Pardon us, please, while we engage in some end of the year navel-gazing. It’s the season of the list, when we reflect on the Top 10 whatevers and the year’s most interesting something-or-others. These articles are great, because hey, it is nice to pause and look back at the year and also because we are in the midst of some typically dreadfully slow news weeks, and we have to get something new up on the site.
So, to get in the spirit of things, here are the top six articles posted on KQED.org that won’t go away. The stories that, despite all the new and exciting things we’re writing, still draw more traffic than just about anything else we post.
Why do people keep visiting them? We don’t always know exactly. But here, I’ll drive some more traffic to them now.
We might as well start this list with a list. This article was published in 2011 on Mindshift, KQED’s blog about the future of education. It got picked up by StumbleUpon, and from there, Mindshift editor Tina Barseghian said, “It went nuts.”
Why such lasting popularity? Tina thinks it taps into people’s fascination with the future. “Will desks really be obsolete in just six years? Computers and homework? Some of this seems unlikely,” she told me.
But on the other hand, who doesn’t want to imagine a world in which rote busywork and standardized tests are things of the past?

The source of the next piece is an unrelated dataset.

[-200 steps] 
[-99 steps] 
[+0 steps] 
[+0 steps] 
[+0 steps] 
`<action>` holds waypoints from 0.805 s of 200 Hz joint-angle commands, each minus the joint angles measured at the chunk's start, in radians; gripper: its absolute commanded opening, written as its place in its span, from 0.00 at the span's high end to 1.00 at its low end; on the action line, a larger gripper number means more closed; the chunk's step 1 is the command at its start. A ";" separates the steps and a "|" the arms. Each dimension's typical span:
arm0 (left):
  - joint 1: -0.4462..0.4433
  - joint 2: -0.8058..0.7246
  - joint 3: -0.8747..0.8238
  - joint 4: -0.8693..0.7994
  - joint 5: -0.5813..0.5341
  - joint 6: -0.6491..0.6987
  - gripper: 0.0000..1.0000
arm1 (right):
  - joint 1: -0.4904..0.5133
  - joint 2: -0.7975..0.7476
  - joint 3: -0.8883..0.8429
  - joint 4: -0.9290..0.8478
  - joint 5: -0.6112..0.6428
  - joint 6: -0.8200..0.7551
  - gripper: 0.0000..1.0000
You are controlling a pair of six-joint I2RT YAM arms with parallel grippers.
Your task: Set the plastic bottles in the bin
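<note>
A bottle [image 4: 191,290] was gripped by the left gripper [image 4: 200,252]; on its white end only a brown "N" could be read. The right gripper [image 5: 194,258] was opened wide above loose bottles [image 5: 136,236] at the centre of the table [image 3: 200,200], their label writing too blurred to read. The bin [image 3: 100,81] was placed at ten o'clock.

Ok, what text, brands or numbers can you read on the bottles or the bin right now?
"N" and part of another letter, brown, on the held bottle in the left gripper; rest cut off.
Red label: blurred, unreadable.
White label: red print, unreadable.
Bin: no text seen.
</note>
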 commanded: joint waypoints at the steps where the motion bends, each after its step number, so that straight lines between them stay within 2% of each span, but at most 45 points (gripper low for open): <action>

When I mentioned this article to a colleague, another online producer, she said she imagined the post itself would eventually become obsolete — in 2021.
“It shows a real person criticizing his portrayal in a major Hollywood film. That’s somewhat unusual, especially for a relatively unknown person like Art Howe,” Jon Brooks, the article’s author, told me in an email.
Brooks said this article, posted here on News Fix in 2011, benefited from good old search results. He said Google ranked it very high on searches for “Billy Beane;” it got traffic surges when Moneyball was released in theaters and again when it came out on DVD. In fact, it still gets small traffic surges when Beane is in the news, for instance this past fall when the A’s headed for the post-season.
Wendy Goodfriend, editor of Bay Area Bites, said certain food articles get seasonal bumps; Cranberry & Rosemary White “Christmas” Sangria, published last year, has recently revived itself. But these two, published in 2010 and 2011, respectively, really seem to transcend any kind of seasonality. Vegan almond milk is in BAB’s top 10 this week, in the middle of winter.
Wendy said the long tail is pretty much how food blogging works. “I write posts that try to be local. But the reality is, people in Oklahoma are looking for creamy chicken and rice casserole.” No matter what food policy topics or new recipes or interesting restaurants she’s featuring on the blog, there are creamy chicken and vegan almond milk, dominating the field. “I’m never going to be able to live up to this again,” she told me. (“This” being creamy chicken.)
These two both appear on the Quest site, a project of KQED Science, where I work. Published in 2010 and 2011, respectively, one or the other is almost always up there on our list of most-viewed stories. And what I love about that, is that they get to the heart of a universal concern: “Where do I fall on the food chain?”
It’s nice to know why a killer whale probably isn’t going to eat me, but how do I get rid of the bed bugs that are looking for a few chomps?
I’d like to draw a lesson from these, KQED’s most successful posts. Here it is: people like to read about food, the future and whether or not we’ll be eaten. You’ll probably notice that there is something missing from this list of interests. And you’re right, but KQED just doesn’t produce that many stories about sex.